Pour cette raison, il importe d’exposer de quelle façon se présentent les dents chez les chiens, pour qu’on puisse porter un jugement plus aisé et plus vrai sur ce sujet, après avoir connu l’avis de Galien, expert en l’art anatomique. Les chiens ont, de chaque côté, trois incisives à la mâchoire inférieure, et une canine proéminente. Après celle-ci, quatre autres dents, triangulaires, dont la première est petite et presque ronde, et les trois suivantes sont constituées d’une large base et d’une pointe aiguë. Les deux dernières dents décrivent une ligne, taillée comme une lame de scie, qui regarde l’extrémité supérieure de la mâchoire. La troisième est dépassée en taille par la seconde, autant que la première l’est par la seconde.

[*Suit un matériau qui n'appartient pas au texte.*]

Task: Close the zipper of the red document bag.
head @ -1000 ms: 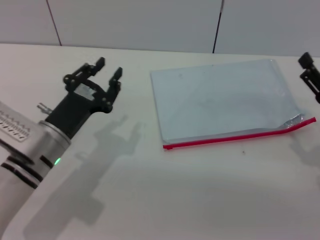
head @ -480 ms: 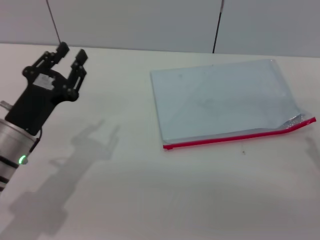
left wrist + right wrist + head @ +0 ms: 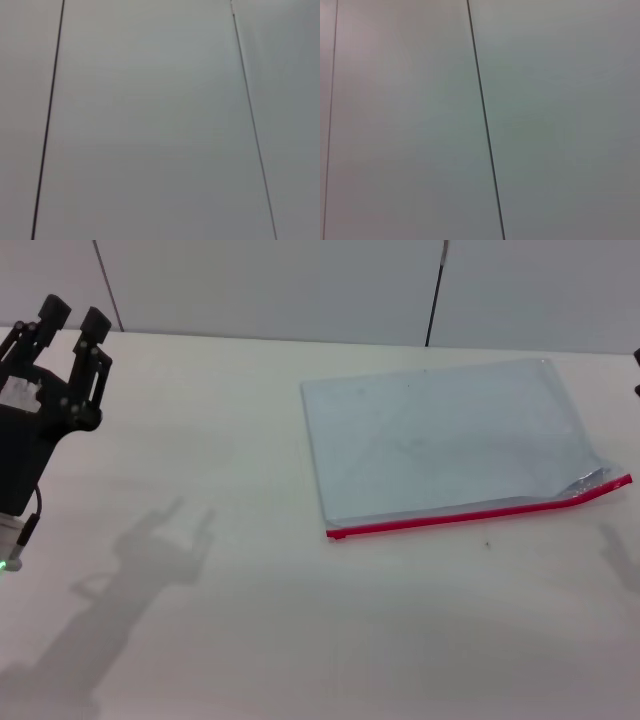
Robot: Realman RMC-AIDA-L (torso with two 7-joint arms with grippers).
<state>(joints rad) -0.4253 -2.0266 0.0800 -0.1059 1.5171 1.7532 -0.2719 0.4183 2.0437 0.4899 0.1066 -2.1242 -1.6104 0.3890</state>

×(20, 14) Galien n'assure pas clairement que les chiens, les lions et les autres animaux semblables à eux ont des dents molaires, et cependant dans le onzième livre De usu partium, chap. 8 et 9, il attribue beaucoup de dents pointues et de canines aux animaux féroces ci-dessus mentionnés, mais ne dit pas de quelle forme elles sont. Le fait que ces mêmes animaux aient des dents rondes peut être inféré de la ressemblance qu'il souligne entre les dents et les ongles. Comme lorsqu’il parle de la taille de la bouche et de la forme des dents, pointues ou émoussée, qui se rapprochent de la taille et de la forme des ongles, vers la fin du Livre XI, chap. 9, De usu partium. Puis il écrit ces mots : « Ces parties (les dents) ont été préparées en proportion de leur fonction, de la même façon que pour les ongles [griffes], larges, mous et émoussés chez les animaux apprivoisés et craintifs, et, pointus, grands, solides et incurvés chez les animaux sauvages et féroces ».
Quant à nous, parce qu'il y a des molaires chez les chiens et les lions et que quelques dents sphériques se voient en eux, pour l'honneur de Galien, nous avons voulu attribuer un tel sens à ses mots. Mais nous ne forçons personne d’adhérer à contrecœur à notre interprétation.